> **Task**
Repeat all the data that appears below, keeping it exact.

Content starts

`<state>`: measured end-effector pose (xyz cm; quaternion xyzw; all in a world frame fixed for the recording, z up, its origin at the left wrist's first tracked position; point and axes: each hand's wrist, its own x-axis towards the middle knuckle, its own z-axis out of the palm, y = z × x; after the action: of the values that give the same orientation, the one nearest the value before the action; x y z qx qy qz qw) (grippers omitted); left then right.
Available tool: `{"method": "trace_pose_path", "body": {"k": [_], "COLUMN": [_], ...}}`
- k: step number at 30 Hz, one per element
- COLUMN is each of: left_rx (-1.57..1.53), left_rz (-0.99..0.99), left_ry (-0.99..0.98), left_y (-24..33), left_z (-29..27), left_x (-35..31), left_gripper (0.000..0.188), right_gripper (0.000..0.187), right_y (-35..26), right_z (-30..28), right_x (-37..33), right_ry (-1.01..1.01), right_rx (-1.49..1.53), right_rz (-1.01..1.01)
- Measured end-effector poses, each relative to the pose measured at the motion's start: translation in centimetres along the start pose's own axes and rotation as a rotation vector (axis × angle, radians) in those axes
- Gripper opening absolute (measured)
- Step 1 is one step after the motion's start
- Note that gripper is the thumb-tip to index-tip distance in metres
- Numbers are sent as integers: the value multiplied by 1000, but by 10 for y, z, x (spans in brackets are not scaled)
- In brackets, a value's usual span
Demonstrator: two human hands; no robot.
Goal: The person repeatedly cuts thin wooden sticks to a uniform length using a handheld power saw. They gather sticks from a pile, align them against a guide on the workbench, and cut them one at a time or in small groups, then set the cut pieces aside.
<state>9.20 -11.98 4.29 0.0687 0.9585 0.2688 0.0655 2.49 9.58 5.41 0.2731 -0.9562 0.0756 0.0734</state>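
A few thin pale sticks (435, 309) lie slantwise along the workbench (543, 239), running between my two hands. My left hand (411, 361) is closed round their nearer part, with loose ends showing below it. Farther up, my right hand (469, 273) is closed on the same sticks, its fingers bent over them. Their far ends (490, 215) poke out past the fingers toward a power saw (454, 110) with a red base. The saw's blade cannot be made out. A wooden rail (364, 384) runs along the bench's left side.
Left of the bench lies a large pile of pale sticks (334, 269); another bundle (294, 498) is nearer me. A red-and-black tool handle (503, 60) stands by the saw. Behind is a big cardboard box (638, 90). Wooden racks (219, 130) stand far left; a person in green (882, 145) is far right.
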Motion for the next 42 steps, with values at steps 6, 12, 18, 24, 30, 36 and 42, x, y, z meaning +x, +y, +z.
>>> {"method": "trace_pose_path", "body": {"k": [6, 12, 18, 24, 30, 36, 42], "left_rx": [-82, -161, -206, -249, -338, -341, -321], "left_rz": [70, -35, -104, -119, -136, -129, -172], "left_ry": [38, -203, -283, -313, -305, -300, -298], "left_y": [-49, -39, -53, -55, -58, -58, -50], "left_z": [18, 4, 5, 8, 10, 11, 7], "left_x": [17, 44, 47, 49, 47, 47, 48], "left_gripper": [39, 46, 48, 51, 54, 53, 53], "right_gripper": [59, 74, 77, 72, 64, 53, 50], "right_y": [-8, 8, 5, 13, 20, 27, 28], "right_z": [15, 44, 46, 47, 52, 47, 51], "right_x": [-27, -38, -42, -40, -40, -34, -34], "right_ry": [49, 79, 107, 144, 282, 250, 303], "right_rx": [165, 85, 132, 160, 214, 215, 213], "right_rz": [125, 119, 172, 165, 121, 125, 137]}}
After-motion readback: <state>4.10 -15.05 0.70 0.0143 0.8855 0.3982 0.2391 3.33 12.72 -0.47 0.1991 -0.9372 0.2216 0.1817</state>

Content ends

> **Response**
`<state>`: measured end-effector pose (xyz cm; quaternion xyzw; all in a world frame fixed for the recording, z up, its origin at the left wrist's first tracked position; point and axes: each hand's wrist, its own x-axis towards the middle knuckle, its own z-axis out of the palm, y = z × x; after the action: of the values that give the same orientation, the one nearest the value before the action; x y z qx qy qz qw) (grippers omitted); left then right.
Available tool: `{"method": "trace_pose_path", "body": {"k": [_], "COLUMN": [_], ...}}`
- k: step number at 30 Hz, one per element
- COLUMN is each of: left_rx (-1.57..1.53), left_rz (-0.99..0.99), left_ry (-0.99..0.98), left_y (-24..33), left_z (-29..27), left_x (-35..31), left_gripper (0.000..0.188), right_gripper (0.000..0.187), right_y (-35..26), right_z (-30..28), right_x (-37..33), right_ry (-1.01..1.01), right_rx (-1.49..1.53), right_rz (-1.01..1.01)
- Measured end-effector poses, each relative to the pose measured at the motion's start: translation in centimetres along the start pose's own axes and rotation as a rotation vector (axis × angle, radians) in those axes
- Gripper opening absolute (measured)
- Step 1 is one step after the motion's start
- Note that gripper is the thumb-tip to index-tip distance in metres
- Numbers are sent as integers: the value multiplied by 1000, but by 10 for y, z, x (spans in brackets are not scaled)
- In brackets, a value's usual span
Demonstrator: two human hands; no robot.
Goal: The person repeatedly cuts thin wooden sticks to a uniform length using a handheld power saw. They gather sticks from a pile, align them against a guide on the workbench, and cut them one at a time or in small groups, then set the cut pieces aside.
<state>9.20 -11.98 4.29 0.0687 0.9585 0.2688 0.0655 2.49 9.58 5.41 0.2731 -0.9562 0.0756 0.0734</state>
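A few thin pale sticks (435, 309) lie slantwise along the workbench (543, 239), running between my two hands. My left hand (411, 361) is closed round their nearer part, with loose ends showing below it. Farther up, my right hand (469, 273) is closed on the same sticks, its fingers bent over them. Their far ends (490, 215) poke out past the fingers toward a power saw (454, 110) with a red base. The saw's blade cannot be made out. A wooden rail (364, 384) runs along the bench's left side.
Left of the bench lies a large pile of pale sticks (334, 269); another bundle (294, 498) is nearer me. A red-and-black tool handle (503, 60) stands by the saw. Behind is a big cardboard box (638, 90). Wooden racks (219, 130) stand far left; a person in green (882, 145) is far right.
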Motion for the next 42 steps, with values at steps 6, 12, 18, 24, 30, 36 and 42, x, y, z meaning +x, +y, +z.
>>> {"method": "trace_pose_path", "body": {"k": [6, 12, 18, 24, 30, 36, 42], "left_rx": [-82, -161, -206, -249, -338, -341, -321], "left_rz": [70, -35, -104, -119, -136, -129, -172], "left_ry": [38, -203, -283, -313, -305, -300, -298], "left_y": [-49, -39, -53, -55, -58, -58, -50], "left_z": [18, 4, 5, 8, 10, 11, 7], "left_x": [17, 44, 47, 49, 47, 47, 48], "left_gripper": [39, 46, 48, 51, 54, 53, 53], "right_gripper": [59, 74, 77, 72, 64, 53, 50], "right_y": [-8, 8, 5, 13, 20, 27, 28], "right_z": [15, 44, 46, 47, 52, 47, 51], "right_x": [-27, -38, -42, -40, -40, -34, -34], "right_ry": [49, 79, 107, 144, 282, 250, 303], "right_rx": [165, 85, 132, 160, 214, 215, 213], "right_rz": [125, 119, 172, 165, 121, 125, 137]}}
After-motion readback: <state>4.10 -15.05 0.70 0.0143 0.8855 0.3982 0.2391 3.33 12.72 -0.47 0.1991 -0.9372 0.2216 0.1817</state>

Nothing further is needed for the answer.